O cenário atual, marcado pelo avanço do conservadorismo global, tem agravado a perseguição contra pessoas trans, travestis, não-binárias e de gênero diverso. Este foi o tema central discutido na Global Trans Conference, onde 200 ativistas e aliados trans e de gênero diverso se reuniram representando milhares de membros de instituições de todo o mundo.
A transmisoginia, que resulta em ódio e violência diários, foi um dos pontos principais analisados nessa importante troca entre movimentos sociais. A Rede Trans Brasil, única instituição brasileira presente no evento, destacou seu trabalho institucional e as experiências exitosas no Brasil. Entre elas, ações do Sistema Único de Saúde (SUS) através da política do processo transexualizador, trabalhos de prevenção e assistência no campo HIV/aids, vitórias na ocupação legislativa, decisões judiciais favoráveis, e iniciativas de inclusão social promovidas pela iniciativa privada.

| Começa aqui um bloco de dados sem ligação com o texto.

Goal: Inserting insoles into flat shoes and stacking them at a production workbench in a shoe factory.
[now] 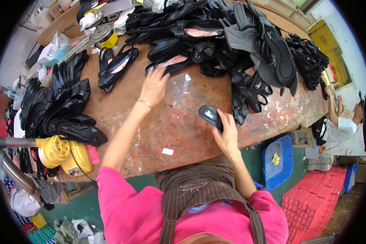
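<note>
My right hand (227,136) is closed around a black insole (210,115) with a rounded end and a pale printed mark, held above the table near its front edge. My left hand (153,88) stretches forward with its fingers extended over the near end of a black shoe (171,64) with a pinkish lining. Whether the fingertips touch that shoe I cannot tell. Left of this hand lies a pair of black slingback shoes (117,67). A small white label (167,151) rests on the worn brown table (150,130).
Black shoes (65,101) crowd the table's left side. Grey-black insoles (268,53) and more shoes are heaped at the back. A yellow machine (63,152) stands front left, a tin (104,36) far left. Right of me are a blue tub (277,160), red boxes (313,199) and another person (339,128).
</note>
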Tool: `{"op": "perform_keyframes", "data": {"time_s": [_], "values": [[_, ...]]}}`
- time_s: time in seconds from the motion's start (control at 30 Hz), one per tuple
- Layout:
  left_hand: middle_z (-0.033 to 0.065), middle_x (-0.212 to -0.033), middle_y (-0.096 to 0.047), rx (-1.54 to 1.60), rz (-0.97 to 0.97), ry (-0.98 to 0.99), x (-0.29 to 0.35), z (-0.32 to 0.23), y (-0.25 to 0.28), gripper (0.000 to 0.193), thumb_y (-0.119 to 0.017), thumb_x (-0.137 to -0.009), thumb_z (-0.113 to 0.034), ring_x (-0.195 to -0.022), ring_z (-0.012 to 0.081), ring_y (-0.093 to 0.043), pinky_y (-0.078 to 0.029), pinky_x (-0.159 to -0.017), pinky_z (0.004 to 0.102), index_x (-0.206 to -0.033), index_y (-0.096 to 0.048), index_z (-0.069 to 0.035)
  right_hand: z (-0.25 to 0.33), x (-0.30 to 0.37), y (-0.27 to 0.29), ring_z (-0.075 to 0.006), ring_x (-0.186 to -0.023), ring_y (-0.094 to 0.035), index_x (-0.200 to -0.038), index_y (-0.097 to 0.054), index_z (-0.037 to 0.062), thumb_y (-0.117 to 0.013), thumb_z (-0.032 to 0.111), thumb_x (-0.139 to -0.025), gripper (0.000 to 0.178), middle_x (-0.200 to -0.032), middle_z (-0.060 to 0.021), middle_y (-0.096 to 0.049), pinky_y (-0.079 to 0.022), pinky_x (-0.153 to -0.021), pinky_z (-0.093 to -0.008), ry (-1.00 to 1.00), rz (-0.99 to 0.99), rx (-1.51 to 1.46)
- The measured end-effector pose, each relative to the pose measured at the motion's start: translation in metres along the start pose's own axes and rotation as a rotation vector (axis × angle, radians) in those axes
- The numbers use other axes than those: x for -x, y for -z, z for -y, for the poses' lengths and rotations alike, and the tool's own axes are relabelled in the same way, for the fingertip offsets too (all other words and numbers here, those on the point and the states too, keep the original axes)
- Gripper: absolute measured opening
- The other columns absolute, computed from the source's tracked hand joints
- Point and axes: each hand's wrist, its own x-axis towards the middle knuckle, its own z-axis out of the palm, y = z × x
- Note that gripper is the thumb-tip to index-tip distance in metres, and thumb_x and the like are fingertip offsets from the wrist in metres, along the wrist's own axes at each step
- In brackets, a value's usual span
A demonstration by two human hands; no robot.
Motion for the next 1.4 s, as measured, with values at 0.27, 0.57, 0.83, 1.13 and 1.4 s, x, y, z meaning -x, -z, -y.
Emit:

O conservadorismo em todo o mundo busca retroceder no campo dos direitos humanos, sendo a pauta trans um alvo direto. A desinformação e a deturpação da luta trans, a violência contra essa população e a intervenção de discursos religiosos refletem a influência patriarcal nas religiões, contribuindo para a naturalização do preconceito e aceitação da violência, seja pessoal, institucional ou estrutural. Essa falsa moral cristã, presente nos discursos religiosos, tem ocultado a importância do respeito às pessoas transexuais e o reconhecimento do direito à livre identidade de gênero, mesmo em 2024.
O aumento da violência contra pessoas trans acompanha o crescimento de discursos fundamentalistas religiosos no espaço público e no Estado. O Brasil, mais uma vez, torna-se um exemplo negativo, como demonstrado pela ex-ministra Damares Alves, que durante o governo conservador de Jair Bolsonaro, proferiu a frase: “uma nova era em que menina veste rosa e menino veste azul”. O encontro destacou como governos conservadores são um desserviço à pauta trans, e criticou a falta de resposta efetiva de governos que não adotam medidas necessárias no campo da educação e trabalho.
No legislativo brasileiro, há tanto incidências positivas, como os mandatos de Erika Hilton e Duda Salabert, quanto a ausência de leis que facilitem o reconhecimento legal do gênero de pessoas trans. Em contraste, a América do Sul apresenta avanços, como as leis de identidade de gênero no Uruguai, que reconhecem as pessoas trans como cidadãos com direito de acessar serviços públicos e serem incluídas nas agendas governamentais.
O Brasil ainda enfrenta o desafio de garantir os direitos humanos das pessoas trans de forma transversal, combatendo a violência baseada em gênero. Os direitos humanos no país precisam se libertar da hegemonia partidária e focar na urgência das minorias. A Agenda 2030 para o Desenvolvimento Sustentável não será eficaz se a população trans continuar a ser marginalizada.
O movimento trans organizado não pede por mais direitos, mas pelos mesmos direitos que qualquer outro cidadão. A falta de reconhecimento legal impede que pessoas trans existam de fato como cidadãos. Enfrentamos ódio e violência devido a estereótipos e estigmas, e as restrições legais e ataques aos direitos humanos perpetuados por movimentos antigênero colocam nossas vidas em risco.
* Tathiane Aquino de Araujo é secretaria no Brasil da Rede Latino Americana de Pessoas Trans – Red Lac Trans e faz parte da Rede Nacional de Pessoas Trans do Brasil (Red Trans Brasil).